New Zealand comedian, writer and musician

Paul Anthony Allan Jones Williams is a New Zealand comedian, writer, and musician. Williams plays the role of Taskmaster's assistant on the New Zealand version of the international television series Taskmaster, and is one of the show's principal writers. He was nominated for the 2017 Billy T Award for up-and-coming New Zealand comedians for his stand-up comedy.

==Early life and education==
Paul Anthony Allan Jones Williams grew up in Nelson, New Zealand, with his parents Gary and Roseanne Williams. He is the youngest of three children, with a sister, Maria, and brother, Guy, both of whom are also comedians.
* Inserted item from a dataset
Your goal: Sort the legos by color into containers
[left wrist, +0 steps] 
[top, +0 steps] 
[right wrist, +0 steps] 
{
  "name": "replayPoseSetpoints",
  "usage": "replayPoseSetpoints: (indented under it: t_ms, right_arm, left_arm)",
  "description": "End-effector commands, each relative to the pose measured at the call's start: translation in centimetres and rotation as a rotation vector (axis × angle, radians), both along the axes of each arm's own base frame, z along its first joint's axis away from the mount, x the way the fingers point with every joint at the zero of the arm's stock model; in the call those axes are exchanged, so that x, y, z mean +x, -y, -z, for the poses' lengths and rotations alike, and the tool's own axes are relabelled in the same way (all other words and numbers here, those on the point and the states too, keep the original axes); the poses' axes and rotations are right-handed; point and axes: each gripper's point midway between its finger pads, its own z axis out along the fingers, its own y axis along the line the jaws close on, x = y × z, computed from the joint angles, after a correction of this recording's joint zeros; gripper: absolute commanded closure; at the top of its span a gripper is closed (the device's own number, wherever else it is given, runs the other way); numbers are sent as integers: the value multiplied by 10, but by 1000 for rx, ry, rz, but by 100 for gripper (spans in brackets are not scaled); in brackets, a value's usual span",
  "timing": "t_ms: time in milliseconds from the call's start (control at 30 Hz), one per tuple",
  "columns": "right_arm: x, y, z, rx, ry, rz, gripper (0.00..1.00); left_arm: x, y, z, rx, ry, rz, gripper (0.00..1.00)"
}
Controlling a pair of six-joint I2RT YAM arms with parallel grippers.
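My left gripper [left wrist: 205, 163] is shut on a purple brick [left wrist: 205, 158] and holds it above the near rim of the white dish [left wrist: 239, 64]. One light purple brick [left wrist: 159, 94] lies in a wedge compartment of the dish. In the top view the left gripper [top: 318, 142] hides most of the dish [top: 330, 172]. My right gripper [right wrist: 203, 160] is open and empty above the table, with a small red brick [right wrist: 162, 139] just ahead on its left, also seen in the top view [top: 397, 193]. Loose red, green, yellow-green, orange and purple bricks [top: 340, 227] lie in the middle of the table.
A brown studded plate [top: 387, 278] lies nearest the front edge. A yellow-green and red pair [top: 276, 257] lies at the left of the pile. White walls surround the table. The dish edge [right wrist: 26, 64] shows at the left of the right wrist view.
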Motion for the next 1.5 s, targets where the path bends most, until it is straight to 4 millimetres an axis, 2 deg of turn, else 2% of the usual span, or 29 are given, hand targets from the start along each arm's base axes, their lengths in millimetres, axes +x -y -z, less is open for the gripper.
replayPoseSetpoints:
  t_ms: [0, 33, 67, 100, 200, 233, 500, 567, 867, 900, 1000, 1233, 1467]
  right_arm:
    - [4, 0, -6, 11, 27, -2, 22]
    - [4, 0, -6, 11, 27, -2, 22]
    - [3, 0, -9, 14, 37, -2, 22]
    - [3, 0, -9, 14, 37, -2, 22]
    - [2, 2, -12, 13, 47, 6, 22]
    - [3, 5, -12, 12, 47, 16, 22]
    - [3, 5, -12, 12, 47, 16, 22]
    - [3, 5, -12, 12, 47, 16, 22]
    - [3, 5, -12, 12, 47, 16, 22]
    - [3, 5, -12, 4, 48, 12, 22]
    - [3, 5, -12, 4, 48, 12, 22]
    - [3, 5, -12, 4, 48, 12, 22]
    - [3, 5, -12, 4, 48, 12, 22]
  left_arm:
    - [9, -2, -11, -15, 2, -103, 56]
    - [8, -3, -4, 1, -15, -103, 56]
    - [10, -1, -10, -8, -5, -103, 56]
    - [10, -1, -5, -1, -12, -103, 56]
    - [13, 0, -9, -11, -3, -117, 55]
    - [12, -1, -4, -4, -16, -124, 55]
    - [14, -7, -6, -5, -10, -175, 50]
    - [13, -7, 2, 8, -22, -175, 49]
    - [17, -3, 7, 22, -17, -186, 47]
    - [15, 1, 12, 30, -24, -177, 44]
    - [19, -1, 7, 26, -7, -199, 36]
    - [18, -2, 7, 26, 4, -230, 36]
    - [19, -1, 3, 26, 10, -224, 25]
He was educated at Nelson College. He performed leading roles in musical theatre with the Nelson Youth Theatre Company, and published comedy raps with music videos on YouTube.

Williams studied musical theatre at Whitireia Performance Centre in Wellington, and at the end of 2013 moved to Auckland.

==Career==
=== Comedy ===
Williams' comedy show “Summertime Love”, presented as a mock dating seminar, went on tour through New Zealand and to the Edinburgh Festival Fringe and Melbourne International Comedy Festival. He was nominated for the Billy T. Award for the country's best newcomer in 2017. Since 2017, he has co-hosted the basketball-themed Advanced Analytics NBA Podcast with his brother Guy.
=== TV ===
Williams is a presenter of Taskmaster NZ as the Taskmaster's Assistant (with Jeremy Wells as the Taskmaster) and one of the three writers of the tasks and script for the show. He was reviewed as the programme's "most valuable player", with praise for his "underplayed comedy" in the role. His brother Guy, who is also a comedian, was a contestant on the first season. Paul appeared as a guest on episodes 48 (Oatmeal and death), 137 (Shaqinahat), and 164 of Taskmaster The Podcast with Ed Gamble as the host.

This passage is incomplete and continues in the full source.